One thought on “All Right, Gun People – I Was Wrong, Sorta

  1. As always, a wonderful bearing of your soul. Seriously, I commend your openness to publicly discuss your inner conflicts. I was always fascinated with guns, when I was in the army I learned to enjoy shooting guns. Then again the human mind tends to like things it can get better at.
    Now I defend gun rights. Why? Because it’s a right. Rights are to be defended, not legislated. A slogan, yes, but one with meaning. The right to bear arms won by a movement after the American capitalist revolution, is something. I defend it like voting rights, abortion, etc,etc.
    I also think it gives socialists a clear class angle over the democrats and other liberals.
    Finally the 3rd reason. It is related to the main thrust of your article: Because the government can’t be the only one with guns.
    Now I will contradict myself: That doesn’t mean a revolution with out guns is impossible. It has happened. It’s just not likely. But Egypt, Portugal(1974), and others have done it. As you may have noticed, those revolutions also have fallen victim to the whip of counter revolution.

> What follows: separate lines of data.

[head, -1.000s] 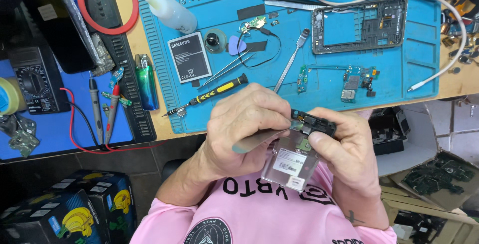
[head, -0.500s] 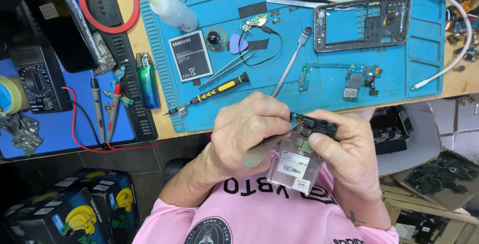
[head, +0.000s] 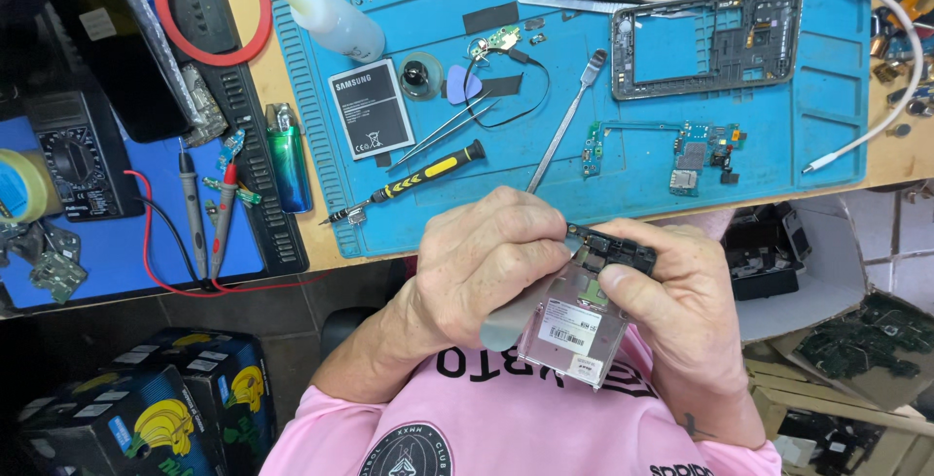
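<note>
We see both hands just off the blue mat's (head: pixel 817 136) near edge: left hand (head: pixel 491 267) curled shut on a grey pry tool (head: pixel 508 320), right hand (head: pixel 681 316) clamped w/ thumb on a phone display assembly (head: pixel 574 325). Vs. half a sec ago, grip & position look unchanged. Yellow-handled screwdriver (head: pixel 428 173) lies nearby on mat.

left hand (head: pixel 491 267): knuckles up, fingers curled shut in a pinch, thumb tucked under
right hand (head: pixel 681 316): fingers wrapped closed, thumb on top pointing left
hands: touching, held close to the chest
forearms: angled inward, bare
</note>
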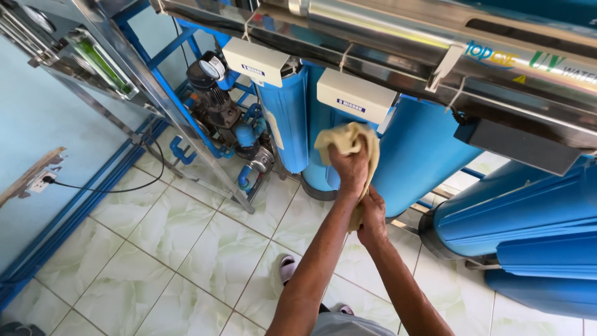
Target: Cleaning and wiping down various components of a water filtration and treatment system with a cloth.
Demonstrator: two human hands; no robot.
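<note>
The soft yellow-beige cloth (351, 140) hangs in mid-frame, bunched at the top and trailing down towards the near side, so its long axis runs roughly up and down the picture, from far to near.

At far left, a slanted stainless-steel frame (155, 93) carries a gauge panel, and a black cable (112, 188) runs from a wall socket across the pale green marbled floor tiles (174, 236). Just right of the frame stands a dark pump motor with a round pressure gauge (214, 81) among blue pipes.

In the middle, the left hand (349, 169) grips the cloth's upper bunch, fingers curled shut around it, with the cloth rising above the knuckles in front of a tall blue cylindrical filter housing (289, 118). The right hand (373, 218) sits just nearer and lower, fingers closed on the cloth's trailing end, which passes between the two hands. The left hand is the nearer to the blue housings.

Further right stands a wider blue tank (416, 155), and above it a long polished steel tube (435, 50) lies across the top.
</note>
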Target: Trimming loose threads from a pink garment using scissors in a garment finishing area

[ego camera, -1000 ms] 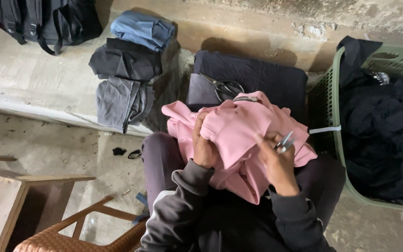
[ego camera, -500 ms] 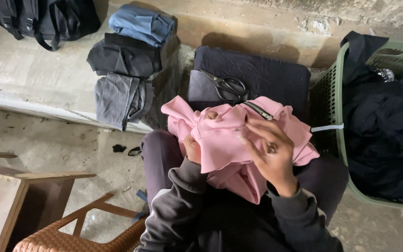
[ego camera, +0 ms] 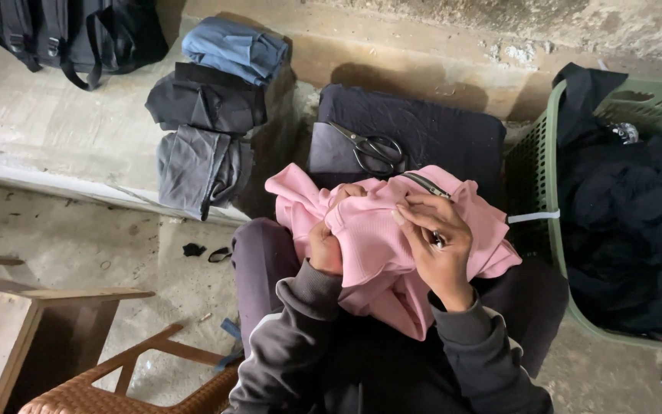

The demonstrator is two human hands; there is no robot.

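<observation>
A pink zippered garment (ego camera: 377,238) is bunched up on my lap. My left hand (ego camera: 325,249) grips a fold of it from underneath, fingers closed in the cloth. My right hand (ego camera: 437,247) presses on top of the garment beside its dark zipper (ego camera: 425,184), with a small metal object between its fingers. Black-handled scissors (ego camera: 371,147) lie on a dark cushion (ego camera: 438,134) just beyond the garment, touched by neither hand.
Folded clothes lie on the concrete ledge at left: a blue one (ego camera: 233,47), a black one (ego camera: 204,98), a grey one (ego camera: 201,169). A black backpack (ego camera: 70,34) sits at top left. A green laundry basket (ego camera: 539,192) holds dark clothes at right. A wooden chair (ego camera: 78,337) stands at lower left.
The scissors left my right hand and now lie on the dark cushion. My right hand came back onto the pink garment, and both hands have bunched it closer.
</observation>
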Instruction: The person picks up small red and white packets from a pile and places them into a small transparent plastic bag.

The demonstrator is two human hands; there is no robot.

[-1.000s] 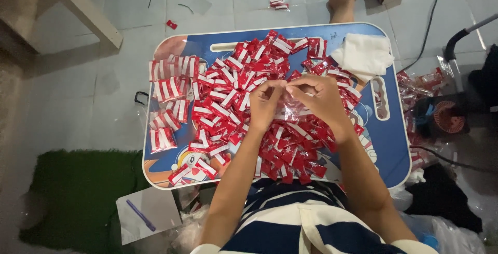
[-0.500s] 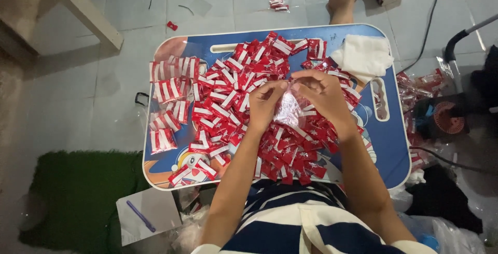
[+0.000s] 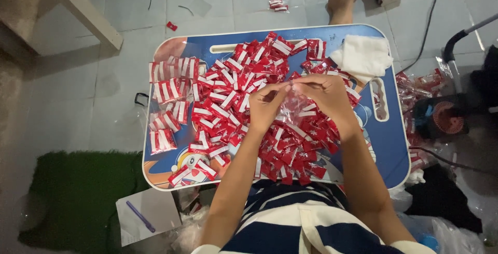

    In fact armed uprising have come from previously unarmed peoples who demanded them. But having them in the first place helps. A much better example then Bundy, is Robert F Williams. A little known civil rights leader who after returning home from the war, decided not to disagree with Dr King and take up self defense. Not a single one of Williams NAACP members where attacked again after taking up arms. Read “Negros with guns”.
    This doesn’t change the numbers on gun deaths with and with out guns.With our guns less people die, but what drives people doesn’t stop. China has stabbinf sprees all the time and the US just had it’s first. Also the majority of gun deaths is from 1s and 2s in street shoot outs, caused by poverty. Mass shootings are a minority.
    It’s also impossible to support those who fight for gun rights. Right wing groups usually backed by the multi-billion dollar gun industry.

    It also doesn’t change the insane ultra aggressive capitalist death cult we live in, and like you, I choose to fight that.